Sync Path: Training jobs write synchronized weights to:
{checkpoint_path}/arctic_rl_job_{job_id}/weight_sync.pt
Inference Pool Operations
Reset Prefix Cache
Clears KV cache for sampling and log_prob engines:
await server_state.reset_prefix_cache.remote(job_id=1)
Sleep Inference
Reduces GPU memory footprint by offloading weights:
results = await server_state.sleep_inference.remote(job_id=1, level=1)
# Returns: {"job_id": 1, "sampling": {...}, "log_prob": {...}}
Wake Inference
Restores GPU memory and re-initializes engines:
results = await server_state.wake_inference.remote(
tags=None, # or ["weights"], ["config"], etc.
restore_weights=True
)
The restore_weights parameter allows callers about to overwrite all weights (e.g., CUDA IPC sync) to skip the redundant CPU→GPU copy.
Job Lifecycle
Initialize
Creates workers/replicas and registers the job:
result = await server_state.initialize.remote(job_config_dict)
# Returns: {"job_id": 1, "job_type": "training", "running": true}
Destroy
Cleans up workers/replicas and removes the job:
await server_state.destroy.remote(job_id=1, job_type="training")
Destroys:
- Training workers and clears worker list
- Sampling ReplicaPool via
shutdown() - Log prob workers (DeepSpeed) or ReplicaPool (vLLM)
Environment Variables
| Variable | Default | Purpose |
|---|---|---|
MASTER_PORT | 29500 (training), 29501 (log_prob) | NCCL rendezvous port for DeepSpeed workers |
ARL_WEIGHT_SYNC_PORT | 29600 | NCCL rendezvous port for weight synchronization |
VLLM_DISABLE_COMPILE_CACHE | 0 (colocate mode) | Enable triton cache for Arctic Inference integration |
ARCTIC_INFERENCE_ENABLED | — | Enable Arctic Inference in vLLM Ray workers |
VLLM_RAY_EXTRA_ENV_VAR_PREFIXES_TO_COPY | ARCTIC_INFERENCE_ | Propagate Arctic Inference env vars to Ray workers |
VLLM_RAY_PER_WORKER_GPUS | 0.33 / 0.33 / 0.34 | Fractional GPU allocation per worker in colocate mode |
Querying Server State
The server exposes async getter methods for monitoring:
# Get all jobs
jobs = await server_state.get_jobs.remote()
# Get training workers
workers = await server_state.get_training_workers.remote()
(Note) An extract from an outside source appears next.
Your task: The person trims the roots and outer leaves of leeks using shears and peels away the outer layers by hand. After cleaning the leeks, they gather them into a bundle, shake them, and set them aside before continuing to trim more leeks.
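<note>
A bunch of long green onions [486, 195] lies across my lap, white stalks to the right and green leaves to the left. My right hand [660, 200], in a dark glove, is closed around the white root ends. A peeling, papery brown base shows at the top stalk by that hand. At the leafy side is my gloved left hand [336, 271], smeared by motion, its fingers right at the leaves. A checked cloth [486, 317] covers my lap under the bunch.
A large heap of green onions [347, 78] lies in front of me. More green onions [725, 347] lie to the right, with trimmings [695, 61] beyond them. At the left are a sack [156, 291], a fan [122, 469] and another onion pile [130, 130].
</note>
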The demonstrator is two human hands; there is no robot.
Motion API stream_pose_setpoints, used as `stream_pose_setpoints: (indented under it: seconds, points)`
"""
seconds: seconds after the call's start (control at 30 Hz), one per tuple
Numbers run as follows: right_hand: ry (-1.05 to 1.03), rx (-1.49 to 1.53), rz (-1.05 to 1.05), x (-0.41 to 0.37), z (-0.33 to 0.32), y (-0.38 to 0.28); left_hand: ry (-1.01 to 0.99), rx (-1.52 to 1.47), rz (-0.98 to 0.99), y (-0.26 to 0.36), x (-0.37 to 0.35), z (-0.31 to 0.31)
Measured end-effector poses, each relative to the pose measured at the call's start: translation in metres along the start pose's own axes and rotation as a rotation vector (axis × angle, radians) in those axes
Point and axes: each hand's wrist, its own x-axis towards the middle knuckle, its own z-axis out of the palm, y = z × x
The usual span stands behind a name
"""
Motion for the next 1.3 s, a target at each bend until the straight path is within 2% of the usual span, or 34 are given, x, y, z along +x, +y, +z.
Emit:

# Get sampling/log_prob pools
pool = await server_state.get_sampling_pool.remote()
lp_pool = await server_state.get_log_prob_pool.remote()
# Get configuration
colocate = await server_state.get_colocate.remote()
bucket_size = await server_state.get_weight_sync_bucket_size.remote()
Logging
The server initializes logging at INFO level with timestamp, logger name, level, and message:
2025-01-15 10:30:45,123 arctic_platform.rl.ray_server INFO [ArcticRLRayServer] initializing ray cluster
All output is prefixed with pr0() (rank-0 only) to avoid duplicate logs across distributed workers.